Богданка ревниво хмыкнула, но всё же поднялась со скамьи и направилась к выходу. Къелл, помедлив немного и зло стрельнув глазами в сторону женщин, отправился следом за девочкой, позволяя ведьмам обсудить свои секреты.
Чувство беспокойства за Агне не оставляло его. Он всё чаще в мыслях называл её своей и сам же этого пугался, а потом осаждал себя, что и она уже не девочка, иные в её возрасте и внуков повидать успели. И выходя из дома, он ещё раз бросил в сторону Аркадии многообещающий взгляд, на что она лишь лучезарно улыбнулась. Мол, иди, ничего я ей не сделаю.
Воин вышел, задумавшись. В последнее время на него всё сильнее накатывала усталость и, оглядываясь назад, возвращаясь к началу зимы, он вспоминал, почему отказался от военных походов и решил осесть в родной деревне. Проделанный им в компании ведьмы и девочки путь казался тяжёлым даже для молодого и сильного воина, Къелл же сейчас чувствовал себя стариком.

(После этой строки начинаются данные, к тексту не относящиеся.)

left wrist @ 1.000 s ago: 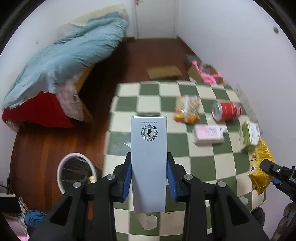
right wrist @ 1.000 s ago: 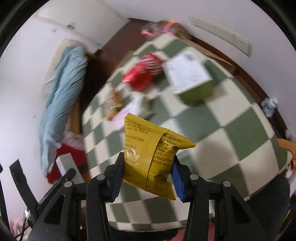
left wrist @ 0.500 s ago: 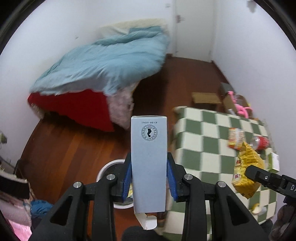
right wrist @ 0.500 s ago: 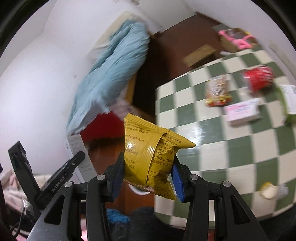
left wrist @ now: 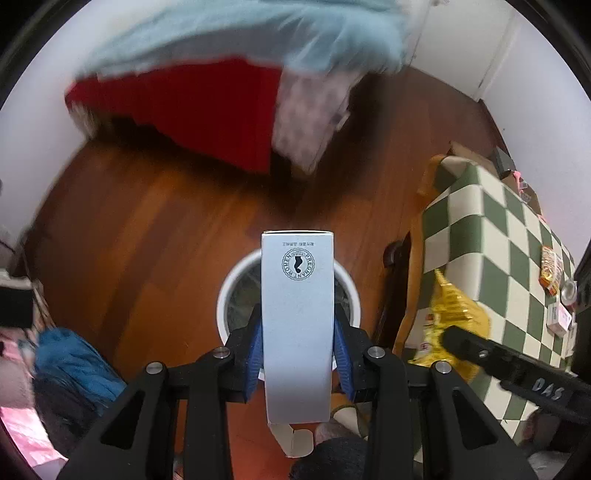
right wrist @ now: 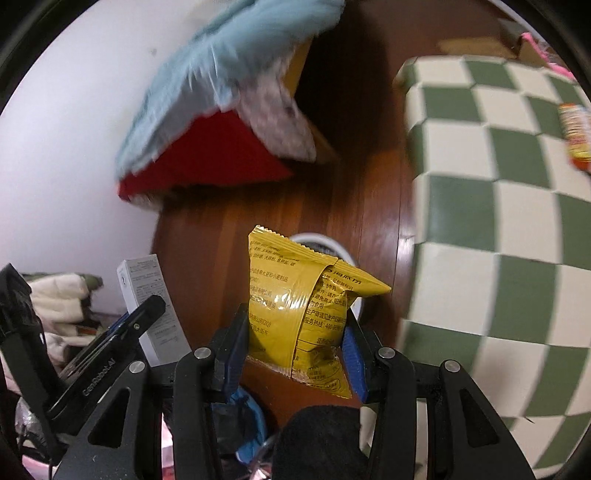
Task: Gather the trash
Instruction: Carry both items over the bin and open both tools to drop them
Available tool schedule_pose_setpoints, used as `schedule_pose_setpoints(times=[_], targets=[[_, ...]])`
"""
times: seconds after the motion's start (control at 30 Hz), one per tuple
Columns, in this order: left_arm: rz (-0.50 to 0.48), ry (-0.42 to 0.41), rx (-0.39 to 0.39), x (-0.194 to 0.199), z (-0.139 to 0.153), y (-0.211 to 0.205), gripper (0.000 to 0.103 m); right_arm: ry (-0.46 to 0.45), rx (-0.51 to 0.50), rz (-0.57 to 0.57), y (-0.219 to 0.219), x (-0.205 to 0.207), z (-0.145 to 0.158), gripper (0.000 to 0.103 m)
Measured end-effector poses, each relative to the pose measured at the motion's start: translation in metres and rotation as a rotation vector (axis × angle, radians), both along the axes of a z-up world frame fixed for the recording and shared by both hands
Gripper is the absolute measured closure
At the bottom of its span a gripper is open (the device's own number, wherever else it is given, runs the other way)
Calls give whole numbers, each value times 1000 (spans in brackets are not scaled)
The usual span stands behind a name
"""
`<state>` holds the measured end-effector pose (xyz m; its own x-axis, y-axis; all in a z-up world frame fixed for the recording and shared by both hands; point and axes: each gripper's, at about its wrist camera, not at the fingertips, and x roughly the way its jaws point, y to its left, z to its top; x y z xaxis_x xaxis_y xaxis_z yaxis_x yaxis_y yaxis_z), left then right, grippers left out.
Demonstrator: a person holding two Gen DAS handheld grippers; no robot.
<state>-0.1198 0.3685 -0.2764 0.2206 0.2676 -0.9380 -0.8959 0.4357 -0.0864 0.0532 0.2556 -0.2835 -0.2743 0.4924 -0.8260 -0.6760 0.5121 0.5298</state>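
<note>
My left gripper (left wrist: 297, 354) is shut on a tall grey-white carton (left wrist: 297, 317) and holds it upright over the white-rimmed trash bin (left wrist: 236, 280) on the wooden floor. My right gripper (right wrist: 295, 345) is shut on a yellow snack packet (right wrist: 303, 306), held above the same bin (right wrist: 325, 242), mostly hidden behind the packet. The carton (right wrist: 151, 302) and the left gripper's finger (right wrist: 122, 332) show at the left of the right wrist view. The yellow packet (left wrist: 454, 317) shows at the right of the left wrist view.
A table with a green-and-white checked cloth (left wrist: 491, 240) (right wrist: 498, 206) stands to the right, with a snack packet (left wrist: 550, 266) and other trash on it. A bed with blue duvet (left wrist: 240, 33) and red sheet lies beyond the bin. Clothes (left wrist: 70, 362) lie at left.
Both grippers swung left and down, away from the table, with carton and packet still held. The bin now lies right under both of them.
</note>
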Motion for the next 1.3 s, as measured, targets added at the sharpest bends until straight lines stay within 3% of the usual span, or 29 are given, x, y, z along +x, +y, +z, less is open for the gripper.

Он всё чаще представлял себя мирным человеком, окружённым детьми и, если повезёт, внуками. Иногда жалел о том, что в своё время сознательно отказался от семьи.
Согласно его родным верованиям, воины, павшие в бою, занимали лучшие места на пиру Одина в Вальгалле. Те же, кто отошёл от военных дел и остепенился, вопреки слухам, тоже попадали на вечный пир. Места, правда, доставались попроще, что воина тоже устраивало.
Аркадия, убедившись, что Къелл и Богданка ушли, выжидательно посмотрела на ведьму. Она не боялась, что их подслушают. Къелл вряд ли что-то бы понял, вычленив из разговора только какие-то куски. Богданке про двоедушников она сама позже расскажет, но не сейчас.